In the present case defendants' proper course was to move to set aside the February 27, 1957 order as soon as they received the stay in the Appellate Division in the earlier appeal and to follow a refusal with a prompt appeal and application for a stay. Had these courses been unsuccessful, the defendants would nevertheless have been clear of contempt, as they would thus have exhausted every possible direct effort to relieve themselves of an order they thought was illegal. Cf. In re Tiene, supra.

Flat applications of the full scope of the rule that an erroneous court order will found an effective adjudication of contempt where the order was not appealed and the court had jurisdiction are to be found in Cummings-Landau Laundry Machinery Co. v. Koplin , 386 Ill. 368, 54 N.E. 2 d 462 (Sup. Ct. 1944), and Ex parte Kimberlin , 126 Tex. 60, 86 S.W. 2 d 717, 720 (Sup. Ct. 1935). In the Koplin case, supra , it was held that the principle applied whether the contempt be technically classified as civil or criminal. We are in accord, as the rationale of the rule is applicable in either case, and this is the general view. See Annotation, cit., supra (12 A.L.R. 2 d at page 1115, ยง 43).
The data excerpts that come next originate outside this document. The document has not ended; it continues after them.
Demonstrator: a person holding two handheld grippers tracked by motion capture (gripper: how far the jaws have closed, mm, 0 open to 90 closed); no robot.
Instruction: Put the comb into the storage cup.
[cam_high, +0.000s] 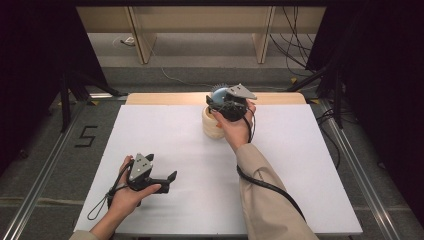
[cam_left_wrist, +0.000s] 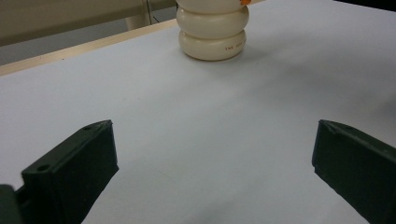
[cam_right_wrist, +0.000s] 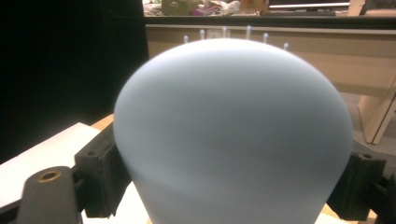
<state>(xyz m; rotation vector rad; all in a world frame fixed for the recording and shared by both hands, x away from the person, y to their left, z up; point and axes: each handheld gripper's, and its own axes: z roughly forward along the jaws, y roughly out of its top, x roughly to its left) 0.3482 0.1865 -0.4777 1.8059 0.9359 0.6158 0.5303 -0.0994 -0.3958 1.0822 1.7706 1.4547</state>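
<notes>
Under the right claw (cam_high: 223, 98), cream stacked rings (cam_high: 212, 125).

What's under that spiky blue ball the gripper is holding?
A cream stack of rings stands right under the spiky blue ball on the white table. The right gripper and the hand cover the stack's top, so whether ball and stack touch can't be seen.
</notes>
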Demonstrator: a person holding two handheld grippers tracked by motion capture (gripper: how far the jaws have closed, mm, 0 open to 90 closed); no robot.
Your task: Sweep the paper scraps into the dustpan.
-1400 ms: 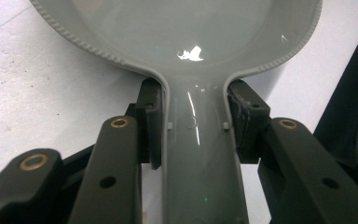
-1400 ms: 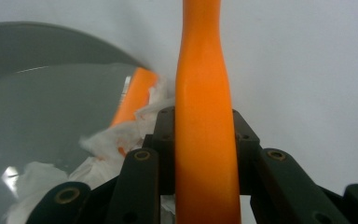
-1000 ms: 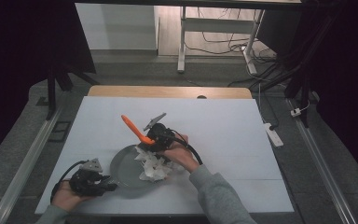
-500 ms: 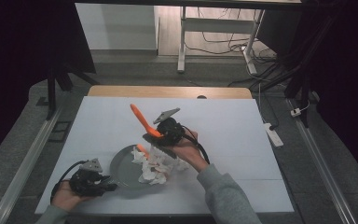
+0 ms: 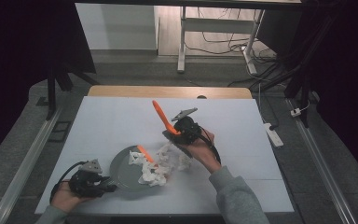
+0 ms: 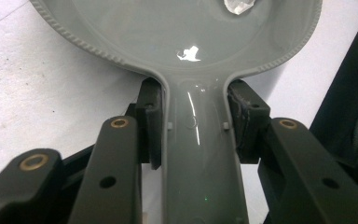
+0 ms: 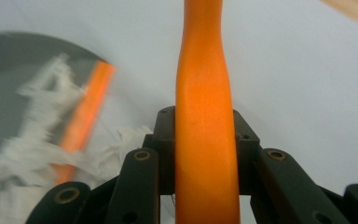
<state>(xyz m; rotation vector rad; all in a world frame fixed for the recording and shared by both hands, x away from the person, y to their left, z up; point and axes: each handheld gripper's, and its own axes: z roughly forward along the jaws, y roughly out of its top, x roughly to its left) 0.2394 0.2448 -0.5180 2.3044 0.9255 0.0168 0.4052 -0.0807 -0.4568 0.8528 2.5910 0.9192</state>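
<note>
Two grippers are at work over the white tabletop (image 5: 98,126). The left gripper (image 5: 103,186) lies low at about 7 o'clock of the tabletop, with the person's left hand (image 5: 65,196) behind it and the forearm coming in from the bottom edge. In the left gripper view its jaws are closed on the handle of the grey pan (image 6: 200,154), one pad on each side of the handle. The pan rests flat on the tabletop, its round part at 2 o'clock from this gripper.

The right gripper (image 5: 173,131) is raised near the middle of the tabletop, at about 1 o'clock from the pan. The right hand (image 5: 196,148) grips it from behind, with the grey sleeve (image 5: 235,196) running down to 5 o'clock. Its jaws are closed on an orange tool (image 5: 162,116), which points up towards 11 o'clock, tilted.

Torn white paper (image 5: 161,165) lies across the right rim of the pan and onto the tabletop beside it. An orange strip (image 5: 145,153) lies on this paper, over the pan.
</note>
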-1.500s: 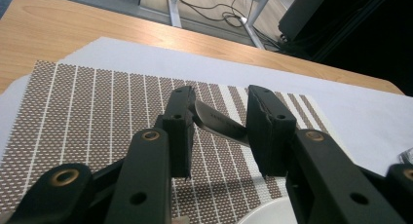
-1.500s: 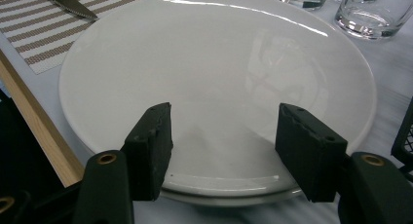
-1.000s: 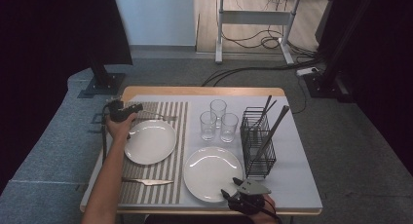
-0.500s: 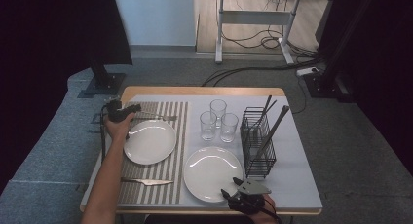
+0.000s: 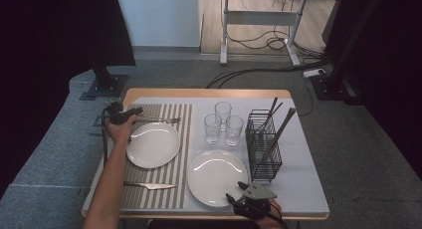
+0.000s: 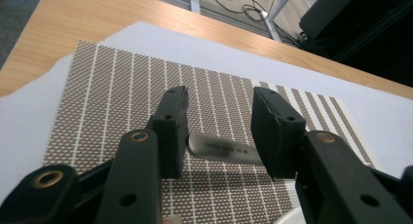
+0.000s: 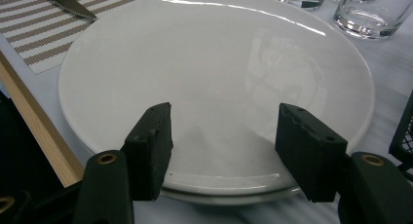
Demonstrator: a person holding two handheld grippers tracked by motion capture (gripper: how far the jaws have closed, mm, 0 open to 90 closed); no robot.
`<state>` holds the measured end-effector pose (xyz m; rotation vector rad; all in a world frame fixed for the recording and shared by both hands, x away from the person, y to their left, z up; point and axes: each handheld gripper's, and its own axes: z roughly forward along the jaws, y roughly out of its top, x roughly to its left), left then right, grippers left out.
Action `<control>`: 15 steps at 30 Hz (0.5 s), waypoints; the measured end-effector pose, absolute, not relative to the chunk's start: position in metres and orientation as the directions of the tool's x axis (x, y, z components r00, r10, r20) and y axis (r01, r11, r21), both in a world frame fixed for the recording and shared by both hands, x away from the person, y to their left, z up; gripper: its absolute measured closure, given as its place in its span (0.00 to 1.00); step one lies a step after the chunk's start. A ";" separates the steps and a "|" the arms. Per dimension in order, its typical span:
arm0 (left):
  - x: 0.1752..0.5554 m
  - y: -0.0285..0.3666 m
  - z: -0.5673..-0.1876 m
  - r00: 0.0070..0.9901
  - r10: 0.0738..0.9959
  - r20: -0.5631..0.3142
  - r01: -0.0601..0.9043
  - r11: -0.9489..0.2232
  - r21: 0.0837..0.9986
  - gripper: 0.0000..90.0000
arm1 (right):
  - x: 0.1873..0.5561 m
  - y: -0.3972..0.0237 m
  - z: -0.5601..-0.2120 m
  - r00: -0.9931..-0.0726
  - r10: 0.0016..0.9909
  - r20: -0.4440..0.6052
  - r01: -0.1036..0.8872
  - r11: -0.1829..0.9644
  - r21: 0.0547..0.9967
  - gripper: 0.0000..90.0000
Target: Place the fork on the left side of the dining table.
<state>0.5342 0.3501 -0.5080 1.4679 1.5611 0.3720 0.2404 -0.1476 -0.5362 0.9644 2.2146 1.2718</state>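
My left gripper [image 5: 135,110] rests at the far left of the striped placemat [image 5: 181,139], beyond a white plate [image 5: 153,144]. In the left gripper view its jaws [image 6: 219,114] have just been opening. The metal fork handle [image 6: 221,149] lies on the mat between them, with the pads not pressing it. The fork [image 5: 155,120] lies flat along the mat's far edge. My right gripper [image 5: 235,190] sits at the table's near edge, open. Its jaws [image 7: 226,131] hover over the near rim of a second white plate [image 7: 219,63], gripping nothing.
A knife [image 5: 149,185] lies on the mat's near part. Three glasses [image 5: 222,120] stand in the middle of the table. A black wire rack [image 5: 263,144] with long dark utensils stands right of them. The wooden table edge [image 7: 39,126] runs just left of the right gripper.
The left gripper's jaws stand slightly wider apart around the fork handle. Neither hand has shifted, and the plates, glasses and rack stay where they were.
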 end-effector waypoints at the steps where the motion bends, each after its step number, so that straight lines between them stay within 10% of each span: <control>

We thus arrive at the conclusion that defendants were properly found in contempt of the court by the order of May 27, 1957. We have some difficulty, however, with that part of the order which permits defendants to exculpate themselves by issuance of the license within ten days. This would constitute the adjudication a sanction to compel the defendants to do something affirmatively precluded by a subsisting, presumably valid municipal ordinance, the zoning amendment which became effective May 2, 1957 (distinguish

[48 NJSuper Page 26]

the situation as of prior to May 2, 1957, when a grant of the license would have conflicted only with an ordinance previously adjudicated invalid). Such a result would be flatly incompatible with our determination of the appeal from the order of June 21, 1957.

The matter should be remanded so that the trial court may in lieu of the provisions of the order under appeal impose any lawful penalty which it may deem appropriate for defendants' disobedience of the order of February 27, 1957 up to the date upon which it determined the original contempt application.

No point relating to the applicability of any of the provisions of R.R. 4:87 to any phase of these appeals has been raised or argued by either of the parties and we have given no consideration thereto.

Remanded for disposition in accordance with the directions in this opinion. No costs.